Repeat the listing beneath this line exactly, keeping every character.
--------------------------------
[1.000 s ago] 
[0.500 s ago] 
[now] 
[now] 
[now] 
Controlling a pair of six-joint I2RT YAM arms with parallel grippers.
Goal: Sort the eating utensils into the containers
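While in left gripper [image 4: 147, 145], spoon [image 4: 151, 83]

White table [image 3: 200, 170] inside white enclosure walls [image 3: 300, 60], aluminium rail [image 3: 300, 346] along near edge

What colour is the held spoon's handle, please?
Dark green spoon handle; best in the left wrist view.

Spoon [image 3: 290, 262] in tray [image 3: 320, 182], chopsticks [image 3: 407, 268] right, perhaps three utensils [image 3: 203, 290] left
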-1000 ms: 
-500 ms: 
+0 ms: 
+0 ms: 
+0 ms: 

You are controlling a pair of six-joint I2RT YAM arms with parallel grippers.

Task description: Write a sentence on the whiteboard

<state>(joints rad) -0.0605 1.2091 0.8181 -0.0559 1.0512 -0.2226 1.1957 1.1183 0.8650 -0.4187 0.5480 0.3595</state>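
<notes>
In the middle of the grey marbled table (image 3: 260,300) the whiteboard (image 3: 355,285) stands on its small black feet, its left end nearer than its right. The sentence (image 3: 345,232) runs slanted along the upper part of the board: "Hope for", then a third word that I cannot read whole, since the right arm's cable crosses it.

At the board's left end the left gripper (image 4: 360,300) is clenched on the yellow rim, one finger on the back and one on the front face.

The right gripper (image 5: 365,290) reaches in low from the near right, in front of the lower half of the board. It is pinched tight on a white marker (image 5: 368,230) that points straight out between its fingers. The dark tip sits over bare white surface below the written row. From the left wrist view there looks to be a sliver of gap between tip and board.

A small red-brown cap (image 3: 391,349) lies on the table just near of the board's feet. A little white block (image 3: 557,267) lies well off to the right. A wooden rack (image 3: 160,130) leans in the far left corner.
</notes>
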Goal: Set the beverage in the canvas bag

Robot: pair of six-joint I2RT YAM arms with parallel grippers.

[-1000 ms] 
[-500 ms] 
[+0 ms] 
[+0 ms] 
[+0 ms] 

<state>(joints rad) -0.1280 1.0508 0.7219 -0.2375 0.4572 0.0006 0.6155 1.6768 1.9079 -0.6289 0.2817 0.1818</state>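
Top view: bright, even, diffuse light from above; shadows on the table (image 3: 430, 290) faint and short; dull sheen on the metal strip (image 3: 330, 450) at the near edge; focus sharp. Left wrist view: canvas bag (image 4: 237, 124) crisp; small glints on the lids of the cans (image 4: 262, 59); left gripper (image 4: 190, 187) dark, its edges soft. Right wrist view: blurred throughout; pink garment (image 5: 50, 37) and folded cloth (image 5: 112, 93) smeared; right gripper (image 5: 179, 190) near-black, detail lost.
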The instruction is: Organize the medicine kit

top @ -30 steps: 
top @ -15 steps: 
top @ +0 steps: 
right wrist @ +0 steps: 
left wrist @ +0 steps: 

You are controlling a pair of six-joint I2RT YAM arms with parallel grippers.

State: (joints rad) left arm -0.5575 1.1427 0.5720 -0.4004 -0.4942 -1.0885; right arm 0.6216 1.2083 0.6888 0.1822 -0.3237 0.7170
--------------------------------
▶ _Expected output_:
[1.000 s ago] 
[0.500 s ago] 
[now] 
[now] 
[now] 
Controlling a pair of six-joint I2RT YAM arms with parallel grippers.
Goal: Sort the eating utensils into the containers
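While in left gripper [image 4: 147, 145], spoon [image 4: 151, 83]

White table [image 3: 200, 170] inside white enclosure walls [image 3: 300, 60], aluminium rail [image 3: 300, 346] along near edge

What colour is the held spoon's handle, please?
Dark green spoon handle; best in the left wrist view.

Spoon [image 3: 290, 262] in tray [image 3: 320, 182], chopsticks [image 3: 407, 268] right, perhaps three utensils [image 3: 203, 290] left
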-1000 ms: 
-500 ms: 
+0 ms: 
+0 ms: 
+0 ms: 

You are controlling a pair of six-joint I2RT YAM arms with parallel grippers.

Task description: Write a sentence on the whiteboard

<state>(joints rad) -0.0605 1.2091 0.8181 -0.0559 1.0512 -0.2226 1.1957 1.1183 0.8650 -0.4187 0.5480 0.3595</state>
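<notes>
In the middle of the grey marbled table (image 3: 260,300) the whiteboard (image 3: 355,285) stands on its small black feet, its left end nearer than its right. The sentence (image 3: 345,232) runs slanted along the upper part of the board: "Hope for", then a third word that I cannot read whole, since the right arm's cable crosses it.

At the board's left end the left gripper (image 4: 360,300) is clenched on the yellow rim, one finger on the back and one on the front face.

The right gripper (image 5: 365,290) reaches in low from the near right, in front of the lower half of the board. It is pinched tight on a white marker (image 5: 368,230) that points straight out between its fingers. The dark tip sits over bare white surface below the written row. From the left wrist view there looks to be a sliver of gap between tip and board.

A small red-brown cap (image 3: 391,349) lies on the table just near of the board's feet. A little white block (image 3: 557,267) lies well off to the right. A wooden rack (image 3: 160,130) leans in the far left corner.
</notes>
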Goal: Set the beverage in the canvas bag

Robot: pair of six-joint I2RT YAM arms with parallel grippers.

[-1000 ms] 
[-500 ms] 
[+0 ms] 
[+0 ms] 
[+0 ms] 

<state>(joints rad) -0.1280 1.0508 0.7219 -0.2375 0.4572 0.0006 0.6155 1.6768 1.9079 -0.6289 0.2817 0.1818</state>
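Top view: bright, even, diffuse light from above; shadows on the table (image 3: 430, 290) faint and short; dull sheen on the metal strip (image 3: 330, 450) at the near edge; focus sharp. Left wrist view: canvas bag (image 4: 237, 124) crisp; small glints on the lids of the cans (image 4: 262, 59); left gripper (image 4: 190, 187) dark, its edges soft. Right wrist view: blurred throughout; pink garment (image 5: 50, 37) and folded cloth (image 5: 112, 93) smeared; right gripper (image 5: 179, 190) near-black, detail lost.
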The instruction is: Organize the medicine kit

top @ -30 steps: 
top @ -15 steps: 
top @ +0 steps: 
right wrist @ +0 steps: 
left wrist @ +0 steps: 

You are controlling a pair of six-joint I2RT YAM arms with parallel grippers.

State: (joints rad) left arm -0.5575 1.1427 0.5720 -0.4004 -0.4942 -1.0885; right arm 0.6216 1.2083 0.6888 0.1822 -0.3237 0.7170

The exercise requires no additional answer.